Quand la petite histoire rejoint la grande

Déjà le 10 novembre 1793, il faisait un temps exécrable. Ce jour-là, Jean-Marie Roland, vicomte de la Platière, Ministre de l’Intérieur, las de ses démêlés politiques et las de la vie tout court, après avoir appris que Manon, sa jeune épouse et égérie révolutionnaire, allait être exécutée, décidait de mettre fin à ses jours. S’enfuyant en direction de Paris, c’est à Bourg Beaudoin qu’il passe à l’acte, et se transperce la poitrine d’un coup fatal de canne épée. Il laisse un petit mot : « Qui que tu sois, qui me trouves gisant ici, respecte mes restes ; ce sont ceux d’un homme qui est mort comme il a vécu, vertueux et honnête. »
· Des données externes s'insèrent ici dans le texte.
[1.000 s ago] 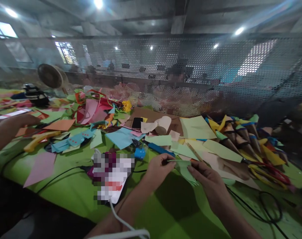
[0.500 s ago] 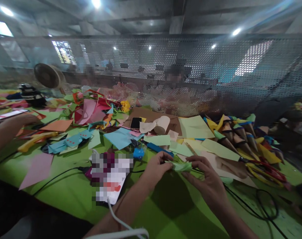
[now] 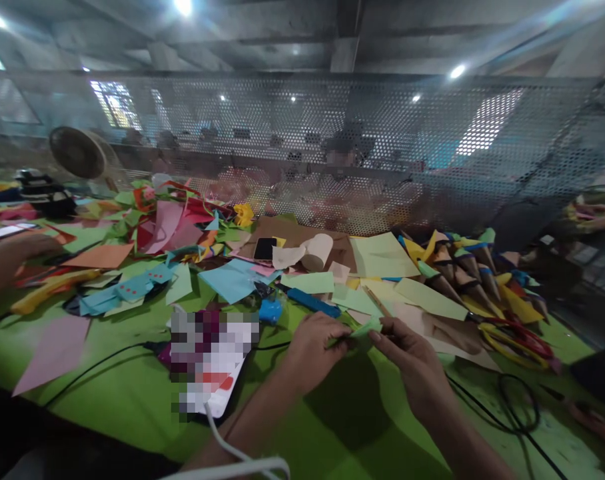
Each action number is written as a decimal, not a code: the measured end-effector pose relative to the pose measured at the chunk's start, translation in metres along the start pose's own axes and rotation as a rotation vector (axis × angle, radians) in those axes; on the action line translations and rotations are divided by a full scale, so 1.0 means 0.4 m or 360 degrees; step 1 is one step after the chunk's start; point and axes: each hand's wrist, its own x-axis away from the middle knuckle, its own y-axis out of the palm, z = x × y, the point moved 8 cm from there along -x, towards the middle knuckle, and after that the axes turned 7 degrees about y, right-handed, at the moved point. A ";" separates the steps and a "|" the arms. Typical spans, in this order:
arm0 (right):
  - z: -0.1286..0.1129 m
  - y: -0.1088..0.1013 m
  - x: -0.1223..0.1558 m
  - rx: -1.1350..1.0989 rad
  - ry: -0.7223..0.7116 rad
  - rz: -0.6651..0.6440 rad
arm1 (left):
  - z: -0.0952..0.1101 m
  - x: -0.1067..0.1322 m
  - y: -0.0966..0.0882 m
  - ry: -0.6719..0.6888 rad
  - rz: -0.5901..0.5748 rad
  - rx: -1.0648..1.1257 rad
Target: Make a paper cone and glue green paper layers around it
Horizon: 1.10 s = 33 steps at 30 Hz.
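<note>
A small piece of light green paper (image 3: 366,329) is stretched between my two hands, above the green tabletop (image 3: 362,413). My left hand (image 3: 318,350) pinches its left end, with the fingers curled in. The thumb and fingertips of my right hand (image 3: 407,350) grip the opposite end. Just behind the hands lie a blue-handled tool (image 3: 312,300) and a slim tan stick (image 3: 376,300), among pale green paper sheets (image 3: 355,299). Left of my forearm, a phone (image 3: 227,373) with a white cable rests on the table, its screen partly blurred out.
Coloured paper scraps (image 3: 167,223) are heaped at the back left. Brown paper cones (image 3: 475,267) and yellow-handled scissors (image 3: 512,347) lie right, near a black cable (image 3: 517,413). A paper roll (image 3: 316,251) sits behind. Another person's arm (image 3: 12,263) reaches in by a yellow glue gun (image 3: 52,288).
My left hand has turned so its back faces up more, and the green paper is now tilted upward toward the right. The view has shifted slightly to the right.
</note>
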 end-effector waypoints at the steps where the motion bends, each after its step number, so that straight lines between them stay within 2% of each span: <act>1: 0.005 -0.005 0.000 -0.0017 0.0030 0.0030 | 0.002 0.000 0.001 0.0004 -0.0007 -0.0036; 4: 0.016 -0.012 -0.003 -0.0069 0.0085 0.0057 | 0.007 0.002 0.005 0.0027 -0.0036 -0.0111; 10: 0.006 0.004 -0.002 -0.0117 0.0083 -0.0033 | 0.004 0.002 0.007 0.0033 -0.0039 -0.0138; 20: 0.011 -0.002 -0.001 -0.0115 0.0136 0.0033 | -0.002 0.008 0.018 0.0058 -0.0080 -0.0224; 33: 0.008 0.013 0.004 -0.0111 0.0137 -0.0065 | 0.000 0.005 0.014 0.0078 -0.0009 -0.0230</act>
Sur le petit chemin boueux qui conduit au château de Coquetot, se sont rassemblés 215 ans plus tard, élus, habitants du village, presse locale, ainsi qu’une forte représentation de l’association P’tit Pat’ Rouennais, initiatrice de la manifestation. C’est là qu’en plein champ, une gerbe a été solennellement déposée. Au cours de la sympathique réception conviviale qui s’ensuivit, les beaudinois ont su remercier chaleureusement l’association qui a si bien su réveiller la mémoire locale. Quelques heures plus tôt, une plaque commémorative avait été dévoilée au grand public rouennais au N° 15 de la rue aux Ours. Une initiative appréciée par tous.